Problem statement :: Every line containing the string "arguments" is to be copied from the records.

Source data
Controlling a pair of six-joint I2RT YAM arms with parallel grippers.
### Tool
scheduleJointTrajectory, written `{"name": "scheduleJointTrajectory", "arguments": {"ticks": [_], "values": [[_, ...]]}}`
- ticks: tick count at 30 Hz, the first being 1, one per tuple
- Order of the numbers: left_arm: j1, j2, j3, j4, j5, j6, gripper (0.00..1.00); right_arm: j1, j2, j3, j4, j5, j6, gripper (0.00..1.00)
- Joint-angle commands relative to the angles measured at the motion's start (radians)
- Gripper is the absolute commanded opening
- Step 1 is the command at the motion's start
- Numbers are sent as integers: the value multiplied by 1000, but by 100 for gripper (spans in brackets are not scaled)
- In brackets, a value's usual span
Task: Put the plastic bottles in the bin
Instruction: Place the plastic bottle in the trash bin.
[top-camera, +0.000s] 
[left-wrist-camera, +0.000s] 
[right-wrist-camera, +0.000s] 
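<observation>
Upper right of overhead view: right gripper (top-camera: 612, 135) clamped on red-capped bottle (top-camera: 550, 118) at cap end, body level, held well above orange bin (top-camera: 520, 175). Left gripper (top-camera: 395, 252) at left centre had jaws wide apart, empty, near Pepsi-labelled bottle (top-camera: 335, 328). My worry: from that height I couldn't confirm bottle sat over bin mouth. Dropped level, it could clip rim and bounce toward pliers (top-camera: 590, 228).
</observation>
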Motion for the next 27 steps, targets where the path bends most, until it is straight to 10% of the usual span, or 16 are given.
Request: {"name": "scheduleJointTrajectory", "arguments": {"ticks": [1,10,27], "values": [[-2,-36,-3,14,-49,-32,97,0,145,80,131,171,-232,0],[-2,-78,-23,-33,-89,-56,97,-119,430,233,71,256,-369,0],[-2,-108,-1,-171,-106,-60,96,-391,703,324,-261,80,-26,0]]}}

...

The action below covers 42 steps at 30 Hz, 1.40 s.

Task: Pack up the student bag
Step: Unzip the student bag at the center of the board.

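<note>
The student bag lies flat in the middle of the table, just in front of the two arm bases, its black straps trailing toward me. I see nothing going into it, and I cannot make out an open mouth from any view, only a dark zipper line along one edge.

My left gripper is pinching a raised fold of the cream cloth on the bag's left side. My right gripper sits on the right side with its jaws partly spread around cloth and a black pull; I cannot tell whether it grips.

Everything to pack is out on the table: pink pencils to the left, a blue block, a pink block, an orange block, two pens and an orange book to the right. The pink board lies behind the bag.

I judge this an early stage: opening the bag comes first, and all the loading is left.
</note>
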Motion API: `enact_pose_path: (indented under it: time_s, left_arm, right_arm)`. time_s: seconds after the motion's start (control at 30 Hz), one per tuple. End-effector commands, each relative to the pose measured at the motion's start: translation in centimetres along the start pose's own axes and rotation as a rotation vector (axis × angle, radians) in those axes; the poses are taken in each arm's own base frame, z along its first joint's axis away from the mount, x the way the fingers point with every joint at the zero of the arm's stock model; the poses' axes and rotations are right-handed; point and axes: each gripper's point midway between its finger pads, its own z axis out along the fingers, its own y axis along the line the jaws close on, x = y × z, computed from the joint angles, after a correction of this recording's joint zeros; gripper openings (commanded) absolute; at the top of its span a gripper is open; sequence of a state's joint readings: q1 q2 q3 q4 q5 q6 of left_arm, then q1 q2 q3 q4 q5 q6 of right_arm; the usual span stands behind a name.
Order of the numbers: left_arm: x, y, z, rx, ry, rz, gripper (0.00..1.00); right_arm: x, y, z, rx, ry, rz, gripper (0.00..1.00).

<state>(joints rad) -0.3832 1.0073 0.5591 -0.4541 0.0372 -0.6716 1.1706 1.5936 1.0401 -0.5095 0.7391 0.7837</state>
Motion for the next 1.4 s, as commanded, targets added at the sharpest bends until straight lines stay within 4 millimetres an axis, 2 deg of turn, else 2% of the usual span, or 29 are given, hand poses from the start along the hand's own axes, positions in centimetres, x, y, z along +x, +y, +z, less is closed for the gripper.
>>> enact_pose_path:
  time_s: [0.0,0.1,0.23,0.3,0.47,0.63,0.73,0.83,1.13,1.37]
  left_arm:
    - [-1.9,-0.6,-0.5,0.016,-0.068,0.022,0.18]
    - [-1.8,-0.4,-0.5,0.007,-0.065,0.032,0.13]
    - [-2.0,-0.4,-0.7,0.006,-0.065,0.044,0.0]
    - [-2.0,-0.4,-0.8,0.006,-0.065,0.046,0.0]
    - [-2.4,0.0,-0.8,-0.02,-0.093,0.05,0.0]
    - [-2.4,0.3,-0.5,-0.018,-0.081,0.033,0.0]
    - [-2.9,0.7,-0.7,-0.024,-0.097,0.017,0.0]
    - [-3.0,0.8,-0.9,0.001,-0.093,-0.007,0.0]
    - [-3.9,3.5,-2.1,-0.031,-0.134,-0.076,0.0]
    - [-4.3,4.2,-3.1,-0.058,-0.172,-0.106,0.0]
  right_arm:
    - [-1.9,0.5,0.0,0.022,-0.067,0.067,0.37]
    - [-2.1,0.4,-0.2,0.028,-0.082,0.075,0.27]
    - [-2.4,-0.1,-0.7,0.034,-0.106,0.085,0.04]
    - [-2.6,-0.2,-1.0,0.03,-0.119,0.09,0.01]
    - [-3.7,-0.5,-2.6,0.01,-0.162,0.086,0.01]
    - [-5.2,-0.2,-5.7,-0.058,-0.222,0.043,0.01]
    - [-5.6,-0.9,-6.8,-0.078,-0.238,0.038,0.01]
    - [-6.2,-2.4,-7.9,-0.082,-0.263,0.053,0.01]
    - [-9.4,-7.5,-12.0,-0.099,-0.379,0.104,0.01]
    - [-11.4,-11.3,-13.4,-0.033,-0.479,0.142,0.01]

Answer section ::
scheduleJointTrajectory, written `{"name": "scheduleJointTrajectory", "arguments": {"ticks": [_], "values": [[_, ...]]}}`
Request: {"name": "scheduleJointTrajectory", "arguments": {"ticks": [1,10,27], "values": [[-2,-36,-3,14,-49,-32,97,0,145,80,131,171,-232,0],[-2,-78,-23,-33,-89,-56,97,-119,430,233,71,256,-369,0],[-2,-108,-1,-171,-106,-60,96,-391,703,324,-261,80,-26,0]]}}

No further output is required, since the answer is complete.